The question is: "The molar extinction coefficient of pure antibody is 1.4 absorbance units per milligram antibody @280nm. You have a concentrated antibody solution, so you make a 5-fold dilution and measure @280, getting an absorbance of 0.845. What is the concentration of that solution?"

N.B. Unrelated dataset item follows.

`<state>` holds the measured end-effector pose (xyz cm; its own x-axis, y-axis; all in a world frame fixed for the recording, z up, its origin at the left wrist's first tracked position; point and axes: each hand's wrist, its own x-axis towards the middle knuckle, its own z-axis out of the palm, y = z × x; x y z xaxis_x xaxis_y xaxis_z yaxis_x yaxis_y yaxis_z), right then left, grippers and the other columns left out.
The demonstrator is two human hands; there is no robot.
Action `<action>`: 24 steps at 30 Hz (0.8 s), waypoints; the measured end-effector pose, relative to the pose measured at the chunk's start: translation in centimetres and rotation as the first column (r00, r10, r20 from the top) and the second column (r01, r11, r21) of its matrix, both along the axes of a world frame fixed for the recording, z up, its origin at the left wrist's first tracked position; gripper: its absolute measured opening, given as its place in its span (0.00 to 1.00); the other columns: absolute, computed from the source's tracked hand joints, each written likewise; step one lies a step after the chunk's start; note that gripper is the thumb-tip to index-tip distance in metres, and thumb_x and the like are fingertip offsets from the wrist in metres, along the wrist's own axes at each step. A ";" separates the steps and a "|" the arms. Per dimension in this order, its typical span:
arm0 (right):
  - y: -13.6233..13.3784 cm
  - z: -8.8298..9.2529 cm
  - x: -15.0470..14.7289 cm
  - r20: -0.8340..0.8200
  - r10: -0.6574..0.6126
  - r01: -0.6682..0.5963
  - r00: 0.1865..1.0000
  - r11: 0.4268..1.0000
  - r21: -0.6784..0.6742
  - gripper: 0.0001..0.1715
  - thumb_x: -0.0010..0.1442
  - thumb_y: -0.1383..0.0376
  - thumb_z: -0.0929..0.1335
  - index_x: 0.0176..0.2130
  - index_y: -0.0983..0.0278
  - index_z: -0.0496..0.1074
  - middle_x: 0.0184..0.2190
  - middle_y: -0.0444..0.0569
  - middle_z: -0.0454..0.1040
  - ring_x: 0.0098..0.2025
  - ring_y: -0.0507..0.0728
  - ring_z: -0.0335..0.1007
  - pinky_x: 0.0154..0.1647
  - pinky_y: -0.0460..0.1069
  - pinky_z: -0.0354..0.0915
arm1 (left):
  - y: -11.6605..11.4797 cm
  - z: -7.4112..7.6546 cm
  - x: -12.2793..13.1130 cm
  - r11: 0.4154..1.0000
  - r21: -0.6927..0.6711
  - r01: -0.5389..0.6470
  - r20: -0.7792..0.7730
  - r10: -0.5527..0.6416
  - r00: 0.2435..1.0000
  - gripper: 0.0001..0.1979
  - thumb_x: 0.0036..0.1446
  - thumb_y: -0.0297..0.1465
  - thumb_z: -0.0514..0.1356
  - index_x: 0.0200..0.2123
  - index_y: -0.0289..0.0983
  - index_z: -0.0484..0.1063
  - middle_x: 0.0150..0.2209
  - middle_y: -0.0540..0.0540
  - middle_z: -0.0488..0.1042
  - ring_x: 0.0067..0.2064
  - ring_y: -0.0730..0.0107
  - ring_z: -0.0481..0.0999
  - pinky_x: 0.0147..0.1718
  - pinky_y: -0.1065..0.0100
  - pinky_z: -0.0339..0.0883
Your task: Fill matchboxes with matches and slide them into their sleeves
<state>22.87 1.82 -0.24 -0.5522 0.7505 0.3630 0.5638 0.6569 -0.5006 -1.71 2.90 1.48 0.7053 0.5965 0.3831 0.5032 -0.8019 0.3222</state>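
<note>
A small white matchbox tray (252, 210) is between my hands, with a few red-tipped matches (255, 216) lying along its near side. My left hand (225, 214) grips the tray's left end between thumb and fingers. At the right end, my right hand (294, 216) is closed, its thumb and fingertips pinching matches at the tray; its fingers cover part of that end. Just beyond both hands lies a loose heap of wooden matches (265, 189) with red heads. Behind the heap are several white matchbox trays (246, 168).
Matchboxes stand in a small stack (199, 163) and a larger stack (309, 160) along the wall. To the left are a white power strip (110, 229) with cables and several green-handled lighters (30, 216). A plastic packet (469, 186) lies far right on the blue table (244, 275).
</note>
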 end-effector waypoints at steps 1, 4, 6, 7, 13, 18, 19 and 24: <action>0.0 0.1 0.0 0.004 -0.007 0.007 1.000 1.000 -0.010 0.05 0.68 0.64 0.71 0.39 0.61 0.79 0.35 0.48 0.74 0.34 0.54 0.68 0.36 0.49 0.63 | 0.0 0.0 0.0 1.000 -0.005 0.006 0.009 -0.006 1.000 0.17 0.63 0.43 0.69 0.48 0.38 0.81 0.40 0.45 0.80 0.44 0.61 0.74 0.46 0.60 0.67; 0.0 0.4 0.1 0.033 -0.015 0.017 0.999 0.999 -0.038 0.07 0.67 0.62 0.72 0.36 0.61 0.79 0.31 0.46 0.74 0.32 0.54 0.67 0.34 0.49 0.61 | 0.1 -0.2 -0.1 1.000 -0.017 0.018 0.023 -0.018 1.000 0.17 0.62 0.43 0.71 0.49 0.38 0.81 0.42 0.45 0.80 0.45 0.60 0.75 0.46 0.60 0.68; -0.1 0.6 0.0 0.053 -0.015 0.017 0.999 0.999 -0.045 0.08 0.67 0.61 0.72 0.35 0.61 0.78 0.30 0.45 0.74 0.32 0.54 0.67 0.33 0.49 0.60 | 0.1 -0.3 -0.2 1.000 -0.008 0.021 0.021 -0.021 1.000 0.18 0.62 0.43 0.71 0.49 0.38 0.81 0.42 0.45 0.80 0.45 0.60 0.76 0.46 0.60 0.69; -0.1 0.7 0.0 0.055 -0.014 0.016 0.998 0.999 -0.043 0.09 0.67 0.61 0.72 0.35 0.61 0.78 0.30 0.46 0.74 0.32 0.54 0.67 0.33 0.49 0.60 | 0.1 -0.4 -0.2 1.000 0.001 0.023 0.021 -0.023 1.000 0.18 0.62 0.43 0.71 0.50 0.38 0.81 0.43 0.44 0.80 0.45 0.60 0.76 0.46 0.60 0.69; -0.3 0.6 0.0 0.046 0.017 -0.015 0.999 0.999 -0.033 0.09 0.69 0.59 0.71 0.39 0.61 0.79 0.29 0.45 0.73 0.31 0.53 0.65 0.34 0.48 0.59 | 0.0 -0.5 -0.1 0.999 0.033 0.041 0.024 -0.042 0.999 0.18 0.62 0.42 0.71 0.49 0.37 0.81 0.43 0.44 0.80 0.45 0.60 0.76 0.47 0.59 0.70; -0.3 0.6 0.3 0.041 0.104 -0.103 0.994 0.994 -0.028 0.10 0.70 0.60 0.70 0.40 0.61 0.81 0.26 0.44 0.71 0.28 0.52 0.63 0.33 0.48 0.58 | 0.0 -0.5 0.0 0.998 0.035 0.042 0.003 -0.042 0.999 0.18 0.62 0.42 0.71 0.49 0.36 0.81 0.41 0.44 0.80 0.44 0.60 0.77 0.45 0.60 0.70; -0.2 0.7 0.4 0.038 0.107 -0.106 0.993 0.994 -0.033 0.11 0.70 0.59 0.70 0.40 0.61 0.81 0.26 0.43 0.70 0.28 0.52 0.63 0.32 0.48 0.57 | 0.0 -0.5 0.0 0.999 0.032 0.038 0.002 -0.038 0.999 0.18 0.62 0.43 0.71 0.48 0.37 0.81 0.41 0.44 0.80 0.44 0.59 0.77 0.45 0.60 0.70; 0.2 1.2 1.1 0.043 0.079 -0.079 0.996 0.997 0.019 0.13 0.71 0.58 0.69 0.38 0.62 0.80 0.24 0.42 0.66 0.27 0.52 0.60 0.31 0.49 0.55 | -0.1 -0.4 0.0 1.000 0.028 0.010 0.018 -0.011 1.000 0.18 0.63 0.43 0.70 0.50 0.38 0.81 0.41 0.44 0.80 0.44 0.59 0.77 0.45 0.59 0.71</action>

Using Beer's Law this is my work:
0.845 = (1.4)x(1)x(c)
solve for c:
c = 0.604 mol/L
Then I think you need to factor in the dilution?
(5)x(0.604)= 3.02 mol/L concentration
Is this correct?
If molar extinction coefficient is 1.4 A units/mg then wouldn't c come out in mg?. But that confuses me too. The usual unit is M which is mols/L and this unit you quote is just mg. Yes you should make a correction for dilution. So whatever c is the original solution will be 5c. That part is ok except for the starting value of 0.604 mol/L
To determine the concentration of the antibody solution after the dilution, you need to take into account both the molar extinction coefficient and the dilution factor. Let's break down the steps to calculate the concentration correctly:
1. Calculate the concentration before dilution:
Using Beer's Law, the equation can be written as: A = εlc, where A is the absorbance, ε is the molar extinction coefficient, l is the path length (usually 1 cm), and c is the concentration.
In this case, the molar extinction coefficient (ε) of the pure antibody is given as 1.4 absorbance units per milligram antibody @280nm.
To convert the units to Molar (M) units, you need to convert milligrams to grams and take into account the molecular weight of the antibody.
2. Convert molar extinction coefficient to Molar units:
Given that the molecular weight of the antibody (MW) is not provided, I will assume a standard value of 150,000 g/mol.
1.4 absorbance units per milligram antibody @280nm can be converted to Molar units as follows:
(1.4 absorbance units/mg) x (1 g/1000 mg) x (1 mol/150,000 g) = 9.33 x 10^(-9) M^(-1) cm^(-1)
Now we have the molar extinction coefficient (ε) in appropriate units.
3. Calculate the concentration before dilution:
Using the Beer's Law equation: A = εlc
Given that the absorbance after dilution (A) is 0.845, the path length (l) is typically 1 cm, and the concentration (c) is unknown, the equation becomes:
0.845 = (9.33 x 10^(-9) M^(-1) cm^(-1)) x (1 cm) x (c)
Solve for c:
c = (0.845) / (9.33 x 10^(-9) M^(-1) cm^(-1)) = 9.074 x 10^7 M (before dilution)
4. Factor in the dilution:
Since you made a 5-fold dilution, you need to multiply the concentration before dilution by the dilution factor.
Concentration after dilution = (5) x (9.074 x 10^7 M) = 4.537 x 10^8 M
Therefore, the concentration of the antibody solution after the 5-fold dilution is approximately 4.537 x 10^8 M.